▶ _Exercise description_
For the word "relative", search the records and show each line in which it occurs.

▶ _Entries provided_
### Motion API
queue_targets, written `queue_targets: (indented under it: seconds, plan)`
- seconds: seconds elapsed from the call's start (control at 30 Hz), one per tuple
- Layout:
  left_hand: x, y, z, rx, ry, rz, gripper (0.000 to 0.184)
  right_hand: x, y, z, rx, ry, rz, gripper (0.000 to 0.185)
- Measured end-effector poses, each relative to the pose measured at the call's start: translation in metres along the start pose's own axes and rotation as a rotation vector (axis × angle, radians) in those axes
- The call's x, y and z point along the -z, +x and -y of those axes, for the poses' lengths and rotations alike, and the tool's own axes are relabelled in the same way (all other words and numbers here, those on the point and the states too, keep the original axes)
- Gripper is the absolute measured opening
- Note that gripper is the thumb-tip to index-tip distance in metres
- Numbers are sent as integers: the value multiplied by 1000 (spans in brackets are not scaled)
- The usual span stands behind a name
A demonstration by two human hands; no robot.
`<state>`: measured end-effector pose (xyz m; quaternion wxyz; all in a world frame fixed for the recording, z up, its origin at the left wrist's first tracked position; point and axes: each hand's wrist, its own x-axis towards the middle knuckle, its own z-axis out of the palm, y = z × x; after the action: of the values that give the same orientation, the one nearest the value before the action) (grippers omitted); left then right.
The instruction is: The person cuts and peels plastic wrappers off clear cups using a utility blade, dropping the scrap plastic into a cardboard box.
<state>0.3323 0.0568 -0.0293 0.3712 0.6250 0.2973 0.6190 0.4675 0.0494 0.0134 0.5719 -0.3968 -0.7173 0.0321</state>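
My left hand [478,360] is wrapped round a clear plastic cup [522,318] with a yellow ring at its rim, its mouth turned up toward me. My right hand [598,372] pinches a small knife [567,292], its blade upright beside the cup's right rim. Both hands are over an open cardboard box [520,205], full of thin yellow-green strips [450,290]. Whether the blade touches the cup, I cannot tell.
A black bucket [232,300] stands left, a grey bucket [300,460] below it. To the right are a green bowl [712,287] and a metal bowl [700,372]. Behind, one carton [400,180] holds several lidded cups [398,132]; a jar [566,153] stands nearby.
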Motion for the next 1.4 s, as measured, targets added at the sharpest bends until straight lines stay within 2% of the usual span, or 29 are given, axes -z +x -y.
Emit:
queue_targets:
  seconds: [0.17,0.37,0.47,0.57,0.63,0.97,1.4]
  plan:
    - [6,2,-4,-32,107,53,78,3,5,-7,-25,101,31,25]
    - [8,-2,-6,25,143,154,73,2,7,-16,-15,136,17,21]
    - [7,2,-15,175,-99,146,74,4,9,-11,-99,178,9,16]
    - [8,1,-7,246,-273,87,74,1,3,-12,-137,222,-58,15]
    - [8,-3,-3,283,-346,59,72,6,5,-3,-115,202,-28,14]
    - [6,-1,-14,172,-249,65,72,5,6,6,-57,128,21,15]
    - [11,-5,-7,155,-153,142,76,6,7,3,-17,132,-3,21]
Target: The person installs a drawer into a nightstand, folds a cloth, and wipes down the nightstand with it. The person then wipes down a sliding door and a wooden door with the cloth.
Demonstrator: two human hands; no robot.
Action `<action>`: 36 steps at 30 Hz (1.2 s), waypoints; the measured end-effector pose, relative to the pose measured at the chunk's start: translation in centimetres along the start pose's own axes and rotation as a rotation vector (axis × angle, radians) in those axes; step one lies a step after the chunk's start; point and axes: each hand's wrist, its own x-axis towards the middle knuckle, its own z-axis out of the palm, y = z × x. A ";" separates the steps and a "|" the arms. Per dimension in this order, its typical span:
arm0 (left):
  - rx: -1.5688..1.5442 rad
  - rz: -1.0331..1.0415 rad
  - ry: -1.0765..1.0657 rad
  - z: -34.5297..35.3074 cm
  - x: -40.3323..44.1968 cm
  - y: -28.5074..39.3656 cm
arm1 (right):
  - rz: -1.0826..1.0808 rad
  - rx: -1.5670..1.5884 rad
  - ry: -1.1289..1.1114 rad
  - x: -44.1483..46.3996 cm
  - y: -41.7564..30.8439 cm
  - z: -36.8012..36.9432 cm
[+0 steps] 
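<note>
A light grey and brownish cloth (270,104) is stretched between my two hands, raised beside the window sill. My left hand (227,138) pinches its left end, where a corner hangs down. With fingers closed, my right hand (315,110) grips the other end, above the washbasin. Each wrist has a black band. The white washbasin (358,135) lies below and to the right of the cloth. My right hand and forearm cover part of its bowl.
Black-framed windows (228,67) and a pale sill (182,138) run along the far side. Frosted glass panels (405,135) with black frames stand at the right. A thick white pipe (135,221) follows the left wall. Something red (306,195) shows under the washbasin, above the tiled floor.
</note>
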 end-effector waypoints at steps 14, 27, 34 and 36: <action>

▶ _Solution_
- Measured end-effector poses, each relative to the pose measured at the call's start: translation in metres along the start pose's own axes and rotation as a rotation vector (axis × angle, radians) in those axes
Action `<action>`: 36 steps at 30 Hz (1.2 s), waypoints; the measured end-effector pose, relative to the pose measured at the chunk's start: translation in centimetres along the start pose's own axes and rotation as a rotation vector (axis × angle, radians) in those axes; step one lies a step after the chunk's start; point and axes: each hand's wrist, its own x-axis towards the middle knuckle, its own z-axis out of the palm, y = z × x. A ";" separates the steps and a "|" the arms. Per dimension in this order, its typical span:

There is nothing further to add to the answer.